Jets strike east Damascus for 1st time since truce
French Foreign Minister Jean-Marc Ayrault said Geneva peace talks cannot resume unless the ceasefire is fully respected
War planes struck twice on Friday on the outskirts of Syria’s Douma, northeast of Damascus, the first raids there since a cessation of hostilities agreement went into effect, a monitoring group said.
“Two air strikes hit the edge of the town of Douma in Eastern Ghouta and one person was killed,” said Rami Abdel Rahman, head of the Syrian Observatory for Human Rights.
He said the strikes were conducted by either Syrian or Russian planes, and could not identify whether the individual killed was a civilian or a fighter.
The Observatory also said the Syrian government forces fired rockets close to a rebel-held town in northwestern Syria on Friday in an expansion of operations that have continued in that area despite the ceasefire.
Heavy shell and rocket fire landed around the town of Ghasaniya, which is between the Turkish border and the rebel-held town of Jisr al-Shughour in Idlib province, the Observatory said. It said there was no news on casualties.
Last year, rebel advances in this area were seen as a growing threat to President Bashar al-Assad.

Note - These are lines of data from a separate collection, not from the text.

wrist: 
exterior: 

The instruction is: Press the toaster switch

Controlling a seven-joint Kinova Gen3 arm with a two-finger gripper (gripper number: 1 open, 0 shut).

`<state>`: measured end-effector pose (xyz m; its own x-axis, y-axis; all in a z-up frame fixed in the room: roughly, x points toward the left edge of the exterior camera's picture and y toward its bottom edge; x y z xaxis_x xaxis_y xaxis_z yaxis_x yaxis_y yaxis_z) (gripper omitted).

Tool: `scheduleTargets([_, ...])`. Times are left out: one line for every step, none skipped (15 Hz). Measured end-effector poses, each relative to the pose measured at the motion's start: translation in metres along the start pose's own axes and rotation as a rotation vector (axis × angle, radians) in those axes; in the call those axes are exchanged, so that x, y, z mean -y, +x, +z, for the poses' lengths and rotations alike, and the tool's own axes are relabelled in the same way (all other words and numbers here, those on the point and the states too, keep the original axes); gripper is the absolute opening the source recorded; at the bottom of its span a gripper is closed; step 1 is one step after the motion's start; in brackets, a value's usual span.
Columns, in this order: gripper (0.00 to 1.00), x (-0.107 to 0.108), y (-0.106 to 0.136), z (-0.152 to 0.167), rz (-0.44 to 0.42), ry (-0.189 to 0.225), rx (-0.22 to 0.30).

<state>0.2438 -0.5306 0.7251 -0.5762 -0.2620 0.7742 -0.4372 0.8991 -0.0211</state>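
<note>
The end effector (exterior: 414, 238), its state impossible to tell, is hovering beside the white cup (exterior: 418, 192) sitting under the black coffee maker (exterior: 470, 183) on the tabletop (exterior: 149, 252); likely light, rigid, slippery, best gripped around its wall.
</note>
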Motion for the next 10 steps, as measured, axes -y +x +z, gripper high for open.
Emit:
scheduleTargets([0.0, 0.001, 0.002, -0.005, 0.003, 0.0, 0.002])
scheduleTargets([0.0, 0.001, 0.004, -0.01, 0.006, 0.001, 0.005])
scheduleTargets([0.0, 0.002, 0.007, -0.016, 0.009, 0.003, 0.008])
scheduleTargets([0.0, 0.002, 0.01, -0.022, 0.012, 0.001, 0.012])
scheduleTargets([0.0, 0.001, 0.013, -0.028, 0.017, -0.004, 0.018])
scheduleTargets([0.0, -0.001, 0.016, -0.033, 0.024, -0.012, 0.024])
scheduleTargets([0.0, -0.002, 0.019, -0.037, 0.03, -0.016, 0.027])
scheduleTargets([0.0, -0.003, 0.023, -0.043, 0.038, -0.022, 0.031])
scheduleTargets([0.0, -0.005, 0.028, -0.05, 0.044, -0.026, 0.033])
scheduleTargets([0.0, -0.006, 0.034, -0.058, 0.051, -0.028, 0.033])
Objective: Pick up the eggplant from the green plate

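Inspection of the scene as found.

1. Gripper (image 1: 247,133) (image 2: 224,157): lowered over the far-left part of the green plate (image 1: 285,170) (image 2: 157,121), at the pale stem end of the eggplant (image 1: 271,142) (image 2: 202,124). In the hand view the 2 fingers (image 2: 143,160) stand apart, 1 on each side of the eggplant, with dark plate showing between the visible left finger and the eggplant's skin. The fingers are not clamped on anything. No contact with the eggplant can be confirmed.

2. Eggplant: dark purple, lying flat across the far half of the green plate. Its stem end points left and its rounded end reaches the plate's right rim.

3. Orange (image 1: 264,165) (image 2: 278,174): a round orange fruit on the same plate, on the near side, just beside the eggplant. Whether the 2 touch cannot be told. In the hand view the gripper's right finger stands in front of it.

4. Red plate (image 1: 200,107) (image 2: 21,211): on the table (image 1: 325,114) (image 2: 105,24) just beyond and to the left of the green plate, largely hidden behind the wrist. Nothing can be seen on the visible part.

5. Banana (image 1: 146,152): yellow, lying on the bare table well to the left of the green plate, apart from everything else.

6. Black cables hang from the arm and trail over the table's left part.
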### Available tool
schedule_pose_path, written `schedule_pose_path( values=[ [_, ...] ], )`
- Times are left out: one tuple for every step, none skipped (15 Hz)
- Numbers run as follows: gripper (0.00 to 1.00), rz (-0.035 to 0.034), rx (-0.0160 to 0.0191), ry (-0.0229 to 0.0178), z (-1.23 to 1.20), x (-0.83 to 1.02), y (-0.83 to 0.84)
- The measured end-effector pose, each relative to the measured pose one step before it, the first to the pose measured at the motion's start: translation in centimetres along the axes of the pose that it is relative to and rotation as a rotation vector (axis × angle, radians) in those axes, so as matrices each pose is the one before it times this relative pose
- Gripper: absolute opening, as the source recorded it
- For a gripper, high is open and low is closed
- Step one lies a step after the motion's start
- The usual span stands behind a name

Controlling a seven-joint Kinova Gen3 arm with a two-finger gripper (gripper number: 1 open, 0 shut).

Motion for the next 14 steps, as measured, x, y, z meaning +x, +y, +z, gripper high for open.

In the same day, the Syrian Kurdish YPG group said armed opposition groups in the Aleppo area had not respected a cessation of hostilities agreement, accusing them of attacking the mainly Kurdish Sheikh Maksoud district of Aleppo and other areas near the city.
A YPG report said the factions had "not abided by the ceasefire and halt to hostile operations".
“On the contrary they resumed fierce attacks and random bombardment, specifically of Sheikh Maksoud,” it said.
Opposition groups have meanwhile accused the YPG of breaking the ceasefire and launching attacks since it came into effect on Saturday. The opposition accuses the YPG of coordinating with Damascus, a charge the YPG denies.
The YPG also accused opposition groups of breaching the agreement in areas north of Aleppo city. “They did not abide by the announced truce and continued their attacks on the city of Afrin and nearby villages and all positions that are under the control of the People’s Protection Units (YPG),” it said.
Russia’s Defence Ministry quoted by Russian news agencies also accused Turkey of shelling Kurdish units fighting against Nusra Front in Syria while columns of trucks with various cargo and weapons for rebels cross into Syria from Turkey daily.
The ministry said a total of 41 ceasefire violations have been registered in Syria over the past two days.
It said that a ceasefire agreement had been signed with a local warlord of the rebel Jaish al-Islam group. But the militant group soon denied that it made a ceasefire deal with Russia in a statement.
French Foreign Minister Jean-Marc Ayrault on Friday hailed “real progress” in Syria but said Geneva peace talks cannot resume unless the ceasefire is fully respected and until all Syrians have access to aid.
“We want a speedy resumption of the negotiations in Geneva, but two conditions must be fulfilled: access for all Syrians to humanitarian aid, and full respect of the ceasefire,” Ayrault said after meeting with his British, German and EU counterparts.
The country’s main opposition leader Riad Hijab said Friday that Assad has no place in a political transition for Syria because he has “blood on his hands.”
Talks scheduled next week in Geneva are “about putting in place a transition authority will full powers,” Hijab told a Paris news conference, adding: “There’s no place for (Assad) in this transition formula because he has blood on his hands.”
The leaders of Russia, France, Germany, Britain and Italy also held a conference call on Friday to discuss Syria, an Italian government source said.
Russian President Vladimir Putin, French President Francois Hollande, German Chancellor Angela Merkel, British Prime Minister David Cameron and Italian Prime Minister Matteo Renzi talked about “the situation in Syria,” the source said.
No further details were immediately available.